## Task directions
In the copy, keep every word of the data below and none of its pictures.

## Data to use
-------------------------
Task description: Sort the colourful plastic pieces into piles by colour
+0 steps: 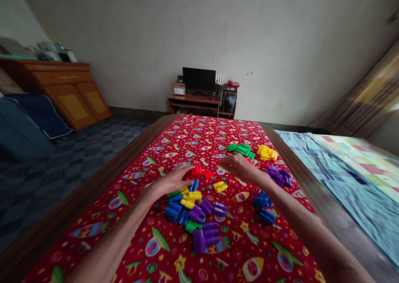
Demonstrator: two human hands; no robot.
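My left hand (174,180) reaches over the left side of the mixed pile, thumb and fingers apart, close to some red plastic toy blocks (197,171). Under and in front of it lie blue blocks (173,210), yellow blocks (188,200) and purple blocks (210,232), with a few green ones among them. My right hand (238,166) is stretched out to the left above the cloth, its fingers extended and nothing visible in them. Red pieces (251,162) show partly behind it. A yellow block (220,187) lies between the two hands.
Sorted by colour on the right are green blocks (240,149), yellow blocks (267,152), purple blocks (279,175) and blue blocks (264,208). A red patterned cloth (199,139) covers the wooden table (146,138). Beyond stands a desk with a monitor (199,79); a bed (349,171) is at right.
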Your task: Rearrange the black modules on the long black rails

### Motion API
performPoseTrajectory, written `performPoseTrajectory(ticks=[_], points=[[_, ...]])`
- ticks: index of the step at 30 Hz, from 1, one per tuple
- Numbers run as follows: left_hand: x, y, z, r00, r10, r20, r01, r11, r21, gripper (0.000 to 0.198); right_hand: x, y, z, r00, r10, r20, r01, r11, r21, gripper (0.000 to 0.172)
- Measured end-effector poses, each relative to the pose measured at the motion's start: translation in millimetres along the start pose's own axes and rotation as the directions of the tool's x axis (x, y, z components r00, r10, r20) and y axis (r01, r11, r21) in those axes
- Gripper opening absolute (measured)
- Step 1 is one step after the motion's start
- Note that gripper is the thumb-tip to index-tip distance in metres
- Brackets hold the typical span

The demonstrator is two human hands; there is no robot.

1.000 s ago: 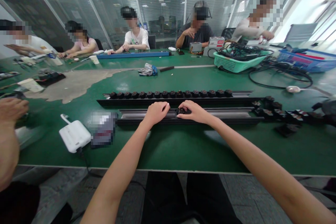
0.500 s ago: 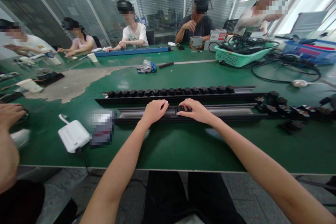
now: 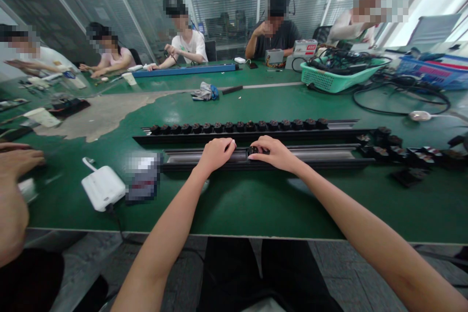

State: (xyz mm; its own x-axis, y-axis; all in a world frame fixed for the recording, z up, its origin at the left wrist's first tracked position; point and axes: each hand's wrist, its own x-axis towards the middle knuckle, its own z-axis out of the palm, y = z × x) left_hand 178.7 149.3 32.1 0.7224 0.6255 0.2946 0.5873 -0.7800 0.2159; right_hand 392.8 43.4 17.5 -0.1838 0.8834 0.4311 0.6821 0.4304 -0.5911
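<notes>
Set back from the tabletop's (image 3: 248, 209) near edge, the right hand's (image 3: 277, 153) grip pinches a black part (image 3: 252, 151) at the nearer rail (image 3: 321, 155); the left hand (image 3: 215, 152) touches that rail, its grip unclear. Toward the far edge, a box (image 3: 300, 48) apparently reads "450".

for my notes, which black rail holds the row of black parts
The far rail; the near rail shows just one part, in the right hand.
</notes>
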Motion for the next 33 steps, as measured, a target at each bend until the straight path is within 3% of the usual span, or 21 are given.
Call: performPoseTrajectory(ticks=[33], points=[[0.2, -0.8, 0.3, 1.0, 0.005, -0.004, -0.005, 1.0, -0.01, 0.04, -0.8, 4.6, 1.2, 0.999, -0.036, -0.029, 0.036, 0.999, -0.005, 0.028]])
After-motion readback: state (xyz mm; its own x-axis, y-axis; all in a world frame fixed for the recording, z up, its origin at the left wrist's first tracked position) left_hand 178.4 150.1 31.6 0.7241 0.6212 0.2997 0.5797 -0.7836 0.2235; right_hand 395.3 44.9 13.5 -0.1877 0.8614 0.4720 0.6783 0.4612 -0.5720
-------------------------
## Solved exercise
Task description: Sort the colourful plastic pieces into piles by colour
+0 steps: 
Demonstrator: two human hands; no robot.
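My left hand (174,180) reaches over the left side of the mixed pile, thumb and fingers apart, close to some red plastic toy blocks (197,171). Under and in front of it lie blue blocks (173,210), yellow blocks (188,200) and purple blocks (210,232), with a few green ones among them. My right hand (238,166) is stretched out to the left above the cloth, its fingers extended and nothing visible in them. Red pieces (251,162) show partly behind it. A yellow block (220,187) lies between the two hands.
Sorted by colour on the right are green blocks (240,149), yellow blocks (267,152), purple blocks (279,175) and blue blocks (264,208). A red patterned cloth (199,139) covers the wooden table (146,138). Beyond stands a desk with a monitor (199,79); a bed (349,171) is at right.
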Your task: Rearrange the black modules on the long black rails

### Motion API
performPoseTrajectory, written `performPoseTrajectory(ticks=[_], points=[[_, ...]])`
- ticks: index of the step at 30 Hz, from 1, one per tuple
- Numbers run as follows: left_hand: x, y, z, r00, r10, r20, r01, r11, r21, gripper (0.000 to 0.198); right_hand: x, y, z, r00, r10, r20, r01, r11, r21, gripper (0.000 to 0.172)
- Measured end-effector poses, each relative to the pose measured at the motion's start: translation in millimetres along the start pose's own axes and rotation as the directions of the tool's x axis (x, y, z components r00, r10, r20) and y axis (r01, r11, r21) in those axes
- Gripper opening absolute (measured)
- Step 1 is one step after the motion's start
- Note that gripper is the thumb-tip to index-tip distance in metres
- Brackets hold the typical span

The demonstrator is two human hands; there is no robot.

1.000 s ago: 
0.500 s ago: 
now: 

State: (xyz mm; its own x-axis, y-axis; all in a world frame fixed for the recording, z up, its origin at the left wrist's first tracked position; point and axes: each hand's wrist, its own x-axis towards the middle knuckle, its own z-axis out of the palm, y = z × x) left_hand 178.7 149.3 32.1 0.7224 0.6255 0.2946 0.5873 -0.7800 0.2159; right_hand 392.8 43.4 17.5 -0.1838 0.8834 0.4311 0.6821 0.4304 -0.5911
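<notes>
Set back from the tabletop's (image 3: 248, 209) near edge, the right hand's (image 3: 277, 153) grip pinches a black part (image 3: 252, 151) at the nearer rail (image 3: 321, 155); the left hand (image 3: 215, 152) touches that rail, its grip unclear. Toward the far edge, a box (image 3: 300, 48) apparently reads "450".

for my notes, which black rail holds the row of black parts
The far rail; the near rail shows just one part, in the right hand.
</notes>
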Motion for the next 33 steps, as measured, a target at each bend until the straight path is within 3% of the usual span, or 21 are given.
Call: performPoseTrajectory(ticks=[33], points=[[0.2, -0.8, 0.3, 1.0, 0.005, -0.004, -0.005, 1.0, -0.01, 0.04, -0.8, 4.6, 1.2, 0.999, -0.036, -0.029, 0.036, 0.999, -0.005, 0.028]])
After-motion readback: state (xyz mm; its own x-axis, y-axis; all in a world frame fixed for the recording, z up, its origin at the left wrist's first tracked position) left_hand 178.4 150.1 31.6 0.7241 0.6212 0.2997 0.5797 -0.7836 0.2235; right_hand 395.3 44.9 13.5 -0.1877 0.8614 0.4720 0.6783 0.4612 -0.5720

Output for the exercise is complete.